If we compare the “Pompeii” speculum (discovered around the1800’s) to the one we use today, there have been a few improvements. The speculum we use today was invented by Dr Sims. Sims’s idea came from a rudimental speculum he created with 2 spoons; he was inhumanely experimenting on female slaves, to find a way to reach the cervix and treat problems.
Have we made any progress since the 1800’s? In the 60s, the brand Welch Allyn created the more hygienic plastic speculum; thanks to its transparency, it can be used to better illuminate the vaginal canal. Plus, there is no cold sensation like the metal model. The second innovation was creating different sizes (today they range from extra small to large) because all vaginas vary in shape and size and gynaecological examinations can happen at any age.
We have come a long way since Sims’ time, where looking at female intimate parts was inappropriate for a male doctor (a time where only midwives dealt with vulvas) and people thought performing medical examinations could lead women into prostitution.
The plastic speculum is also an important feminist symbol; in the 70s, a few years after its invention, Carol Downer was the first woman to do a self-analysis and invite women to do the same. This involved using a speculum and a mirror to look at their vulvas and see up to the cervix. This act of empowerment and reappropriation of the female body, spread across Europe.
The speculum has always been a hostile, noisy, invasive tool. But has anyone ever tried to change it? Finding a different shape would be the first step. In 2005 an American company created a speculum called FemSpec. Their particular model worked by inflating, but the idea failed rapidly, just like the others who tried to free us from the duck-bill shape.
What if the speculum was not the problem itself? What if the reason we find it so uncomfortable is because of the way we used it? What if the procedure to insert it in our vaginas was consensual, informed and not something that happens when you are suddenly naked on an examination table?
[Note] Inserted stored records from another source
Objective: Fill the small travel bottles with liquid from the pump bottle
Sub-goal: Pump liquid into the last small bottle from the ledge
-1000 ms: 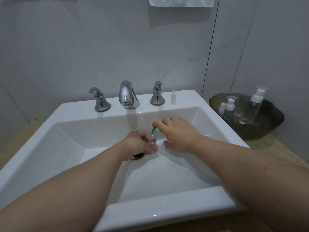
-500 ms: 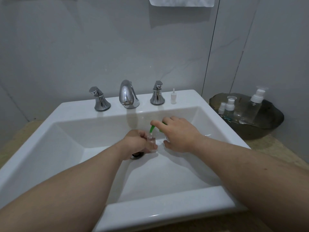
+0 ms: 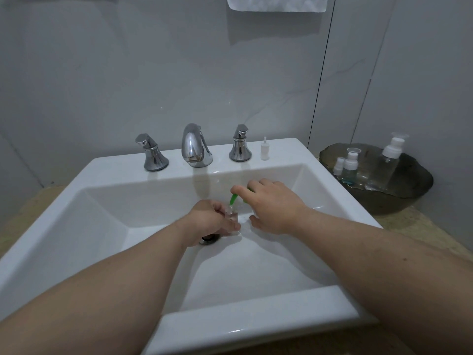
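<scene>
Over the drain [image 3: 210, 239], my left hand [image 3: 204, 219] wraps its fingers round the small travel bottle [image 3: 232, 217] and my right hand [image 3: 275, 208] curls over the green pump nozzle [image 3: 233, 200] at its mouth; any wobble could spill liquid.

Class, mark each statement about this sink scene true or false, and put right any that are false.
1. The left hand holds a small clear bottle over the sink. True.
2. The right hand is on a green pump whose spout points down at the small bottle's mouth. True.
3. Water is running from the faucet. False: no stream leaves it.
4. The dark bowl holds just one bottle. False: three white-topped bottles stand in it.
5. A small white cap stands on the sink ledge, right of the taps. True.
</scene>
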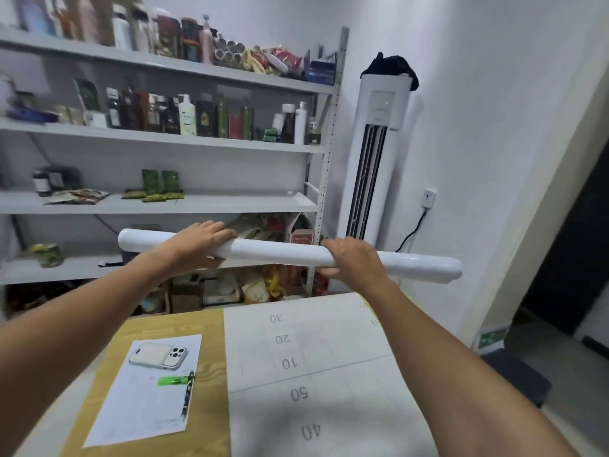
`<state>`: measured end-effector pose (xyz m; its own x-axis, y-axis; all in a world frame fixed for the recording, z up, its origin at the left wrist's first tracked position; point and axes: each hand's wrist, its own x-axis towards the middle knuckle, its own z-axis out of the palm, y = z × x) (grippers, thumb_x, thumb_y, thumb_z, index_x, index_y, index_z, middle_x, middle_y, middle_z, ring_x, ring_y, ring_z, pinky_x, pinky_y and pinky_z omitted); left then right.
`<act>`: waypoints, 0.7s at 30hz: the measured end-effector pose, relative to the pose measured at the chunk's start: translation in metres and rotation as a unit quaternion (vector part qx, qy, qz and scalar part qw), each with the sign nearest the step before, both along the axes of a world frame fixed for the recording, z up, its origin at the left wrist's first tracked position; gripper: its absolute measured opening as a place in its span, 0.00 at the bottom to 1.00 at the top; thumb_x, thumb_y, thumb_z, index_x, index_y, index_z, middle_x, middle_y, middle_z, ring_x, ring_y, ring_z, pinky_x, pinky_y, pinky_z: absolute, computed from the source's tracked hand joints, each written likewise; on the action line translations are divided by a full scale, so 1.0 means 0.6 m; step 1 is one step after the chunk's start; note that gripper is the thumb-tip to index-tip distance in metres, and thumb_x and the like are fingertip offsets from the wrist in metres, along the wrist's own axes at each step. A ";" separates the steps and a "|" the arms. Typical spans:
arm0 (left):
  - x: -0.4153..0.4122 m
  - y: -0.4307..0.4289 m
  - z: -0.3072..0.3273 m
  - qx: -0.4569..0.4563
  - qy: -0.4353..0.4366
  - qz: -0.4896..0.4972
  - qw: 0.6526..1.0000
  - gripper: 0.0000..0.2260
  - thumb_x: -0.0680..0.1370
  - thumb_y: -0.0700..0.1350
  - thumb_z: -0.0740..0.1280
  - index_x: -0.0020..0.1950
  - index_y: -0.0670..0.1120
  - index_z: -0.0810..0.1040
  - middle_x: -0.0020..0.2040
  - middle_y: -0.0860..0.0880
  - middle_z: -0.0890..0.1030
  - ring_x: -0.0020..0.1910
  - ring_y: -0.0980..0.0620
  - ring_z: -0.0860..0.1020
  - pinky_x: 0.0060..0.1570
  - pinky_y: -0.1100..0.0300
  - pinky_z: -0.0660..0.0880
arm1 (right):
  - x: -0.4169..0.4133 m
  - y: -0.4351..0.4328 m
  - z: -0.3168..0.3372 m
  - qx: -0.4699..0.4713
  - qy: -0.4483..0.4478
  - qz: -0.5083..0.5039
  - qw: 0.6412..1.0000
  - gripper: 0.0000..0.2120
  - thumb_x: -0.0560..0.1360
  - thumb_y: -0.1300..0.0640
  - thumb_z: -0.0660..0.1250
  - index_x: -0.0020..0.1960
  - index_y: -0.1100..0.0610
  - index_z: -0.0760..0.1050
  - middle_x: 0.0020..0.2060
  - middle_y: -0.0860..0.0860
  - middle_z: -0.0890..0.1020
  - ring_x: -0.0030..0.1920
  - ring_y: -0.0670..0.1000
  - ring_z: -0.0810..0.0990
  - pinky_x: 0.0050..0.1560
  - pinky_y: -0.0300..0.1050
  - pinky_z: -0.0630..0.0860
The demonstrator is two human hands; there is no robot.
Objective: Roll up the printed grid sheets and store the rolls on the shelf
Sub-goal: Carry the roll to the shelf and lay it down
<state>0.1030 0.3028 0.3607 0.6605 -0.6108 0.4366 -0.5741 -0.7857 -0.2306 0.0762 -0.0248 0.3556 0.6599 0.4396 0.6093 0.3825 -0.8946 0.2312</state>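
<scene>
both arms stretched forward over the wooden table [148, 328], forearms bare, reaching toward the metal shelf unit [164, 206]. left hand [197, 244] curled palm-down over the rolled white sheet [280, 252], fingers wrapped across its top, thumb tucked under. right hand [354, 262] clamped round the same roll further along, knuckles up, fingers closed around it. roll held level in the air, well above the table, in front of the lower shelves. below, flat on the table, a printed grid sheet [313, 374] with numbers; beside it a paper [145, 390] carrying a phone [158, 355] and a pen [188, 394].
</scene>
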 end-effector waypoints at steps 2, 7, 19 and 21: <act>-0.007 0.031 0.007 -0.007 -0.001 0.001 1.000 0.26 0.62 0.42 0.77 0.58 0.42 0.75 0.47 0.43 0.78 0.43 0.42 0.77 0.41 0.52 0.74 | -0.004 0.034 0.009 -0.005 -0.001 -0.001 1.000 0.16 0.66 0.46 0.72 0.48 0.53 0.77 0.36 0.50 0.81 0.36 0.54 0.78 0.34 0.43 0.65; -0.010 0.084 0.013 -0.022 0.001 0.005 1.000 0.26 0.64 0.42 0.77 0.60 0.42 0.74 0.49 0.43 0.77 0.46 0.44 0.76 0.44 0.51 0.73 | -0.001 0.092 0.028 -0.003 0.006 0.005 1.000 0.17 0.67 0.46 0.72 0.50 0.55 0.76 0.40 0.52 0.81 0.39 0.55 0.78 0.37 0.43 0.65; 0.092 0.200 0.022 -0.018 0.008 0.025 0.999 0.26 0.66 0.43 0.75 0.61 0.44 0.72 0.52 0.46 0.76 0.47 0.50 0.74 0.47 0.57 0.73 | 0.086 0.212 0.035 -0.015 0.030 -0.025 0.999 0.20 0.70 0.43 0.67 0.58 0.52 0.72 0.49 0.50 0.81 0.48 0.52 0.77 0.48 0.47 0.73; 0.117 0.217 0.030 -0.013 0.006 0.020 1.000 0.25 0.66 0.44 0.76 0.61 0.44 0.72 0.52 0.46 0.76 0.45 0.51 0.73 0.45 0.59 0.72 | 0.108 0.229 0.038 -0.009 0.022 -0.031 0.999 0.21 0.70 0.44 0.68 0.59 0.52 0.72 0.49 0.50 0.81 0.48 0.52 0.77 0.48 0.47 0.72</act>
What if doctors paid more attention to the dimensions of the speculum or the feedback of discomfort or pain from the patient?
When a doctor uses the speculum everyday it becomes a daily routine for them, but this is not the same for the patient. The doctor should always ask for consent before inserting the speculum or performing any other procedure on a person. If consent has not been given it is gynaecological/obstetric violence.
Many doctors are not updated on the most recent guidelines when talking about consent, relationship with the patient and the right dimensions of the speculum to use, during a gynecological exam. If you find a doctor that pays attention, is well-informed and up to date with the latest guidelines, the exam can work out well, but that’s not always the case.
It is important to know that the width of the vaginal opening must also be taken into consideration when choosing a speculum - there is not one speculum that fits all. The smallest size (also know as “for virgins” for people who have never had penetrative sex) is as long as a finger. The medium sizes are like a finger and a half. The large sizes, for specific or surgical situations, are larger than two fingers.
Always remember that if you are uncomfortable or in pain you have the right to ask for a smaller speculum or to ask how it was chosen.
In order to insert anything in your vagina during an exam, doctors should use a lube - and remember that water does not lubricate.
If you think about your gynaecological examinations, how did the procedure go? How was the relationship between you and the doctor? Let’s think about it: how about if the hated design of the speculum was just a really small part of the issue? What if the elephant in the room was the doctor/patient relationship that needs modernising?